A rough, sometimes steep and overgrown footpath allows pedestrians to walk along the west side of the canal (on the left in the photo above) from Isthmia at least as far as the first bridge. A pleasant walk. From there, a road leads to the area of the Corinth/Isthmia inter-city bus station, where there are cafes, supermarkets and tourist shops. There is even a bungy-jumping platform (www.zulubungy.com).
A monument to the builders of the canal, in the form of of two enormous stone steles inscribed in Greek, Hungarian and English, was set up in 2009 at the side of the Corinth to Athens road near the northern end of the canal.
The inscription on the first stele:
"In grateful memory of the Hungarians István Türr (1825-1908) and Béla Gerster (1850-1923) who planned, organized and directed the construction of the Corinth Canal, a masterpiece of 19th century engineering.
The successful undertaking stands as a permanent monument to Greek-Hungarian relations and as inspiration to all future generations.
With great honour and respect to those who participated in the construction from 1881 to 1893."
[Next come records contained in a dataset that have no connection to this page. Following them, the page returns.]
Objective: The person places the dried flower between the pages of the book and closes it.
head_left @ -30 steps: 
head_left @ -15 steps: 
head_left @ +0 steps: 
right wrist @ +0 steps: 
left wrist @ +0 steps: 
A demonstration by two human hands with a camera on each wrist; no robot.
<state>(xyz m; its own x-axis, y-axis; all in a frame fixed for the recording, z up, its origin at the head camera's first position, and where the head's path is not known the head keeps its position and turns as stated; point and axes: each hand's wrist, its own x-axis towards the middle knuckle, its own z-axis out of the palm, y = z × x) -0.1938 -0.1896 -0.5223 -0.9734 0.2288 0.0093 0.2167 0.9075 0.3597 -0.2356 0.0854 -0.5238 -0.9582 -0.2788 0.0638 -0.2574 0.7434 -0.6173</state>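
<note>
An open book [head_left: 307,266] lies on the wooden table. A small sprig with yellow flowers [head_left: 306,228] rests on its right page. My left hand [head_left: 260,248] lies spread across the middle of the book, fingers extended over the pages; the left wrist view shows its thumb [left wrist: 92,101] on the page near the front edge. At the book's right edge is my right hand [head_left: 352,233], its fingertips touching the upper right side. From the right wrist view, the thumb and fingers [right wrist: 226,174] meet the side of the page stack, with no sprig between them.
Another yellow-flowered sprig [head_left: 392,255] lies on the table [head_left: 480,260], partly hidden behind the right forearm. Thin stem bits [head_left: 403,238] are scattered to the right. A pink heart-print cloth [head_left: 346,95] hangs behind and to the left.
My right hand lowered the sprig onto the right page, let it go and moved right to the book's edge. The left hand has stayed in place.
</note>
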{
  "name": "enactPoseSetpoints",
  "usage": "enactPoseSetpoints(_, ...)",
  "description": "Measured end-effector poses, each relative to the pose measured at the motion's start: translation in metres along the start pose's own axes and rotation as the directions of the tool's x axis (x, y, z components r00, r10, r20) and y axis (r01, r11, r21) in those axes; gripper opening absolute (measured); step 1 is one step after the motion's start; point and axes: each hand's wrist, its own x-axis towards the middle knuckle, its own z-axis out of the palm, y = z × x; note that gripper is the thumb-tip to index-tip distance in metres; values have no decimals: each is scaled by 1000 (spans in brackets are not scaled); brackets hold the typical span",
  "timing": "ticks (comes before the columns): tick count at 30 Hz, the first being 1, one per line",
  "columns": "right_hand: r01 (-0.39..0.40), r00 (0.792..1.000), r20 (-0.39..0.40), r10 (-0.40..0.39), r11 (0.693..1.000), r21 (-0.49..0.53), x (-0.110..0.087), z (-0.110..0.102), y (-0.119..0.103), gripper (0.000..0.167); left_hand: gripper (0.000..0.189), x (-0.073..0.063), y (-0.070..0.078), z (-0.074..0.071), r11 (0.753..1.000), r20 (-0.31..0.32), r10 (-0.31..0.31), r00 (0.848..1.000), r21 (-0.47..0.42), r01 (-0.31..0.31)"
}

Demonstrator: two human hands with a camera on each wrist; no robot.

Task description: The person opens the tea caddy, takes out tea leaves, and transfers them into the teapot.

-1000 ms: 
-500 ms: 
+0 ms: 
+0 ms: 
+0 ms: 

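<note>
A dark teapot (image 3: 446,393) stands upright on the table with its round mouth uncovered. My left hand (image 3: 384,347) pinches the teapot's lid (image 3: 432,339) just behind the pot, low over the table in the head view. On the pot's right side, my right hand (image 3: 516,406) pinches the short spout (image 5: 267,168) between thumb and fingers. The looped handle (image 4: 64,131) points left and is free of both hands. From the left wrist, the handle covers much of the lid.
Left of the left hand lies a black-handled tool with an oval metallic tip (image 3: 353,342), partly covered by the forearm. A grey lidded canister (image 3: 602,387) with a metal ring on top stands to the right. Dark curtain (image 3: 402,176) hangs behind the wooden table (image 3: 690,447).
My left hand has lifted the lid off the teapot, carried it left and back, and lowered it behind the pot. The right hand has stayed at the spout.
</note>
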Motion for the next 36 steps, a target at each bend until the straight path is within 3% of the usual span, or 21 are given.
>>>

The second stele states the canal's statistics:
Length 6,343 metres.
Depth of channel 8 metres.
Width at sea level 24.60 metres. Bottom width 21 metres.
Inclination of the walls 71-77 degrees.
Height of the walls from sea level 79 metres.
Transits annually 12,500.
Grand opening ceremony: August 6, 1893, in the presence of King George I of Greece and Francis Joseph, Emperor of Austia and King of Hungary.
The monument was erected by: Republic of Hungary, Periandros S.A., Corinth Canal S.A., Municipality of Louraki, Perachora."
Open to traffic: August 28, 1893.
The canal reduced the distance between the ports of the Aegean and the Adriatic Sea by 131 nautical miles.
The northern end of the Corinth Canal from
the bridge of the Corinth-Athens road.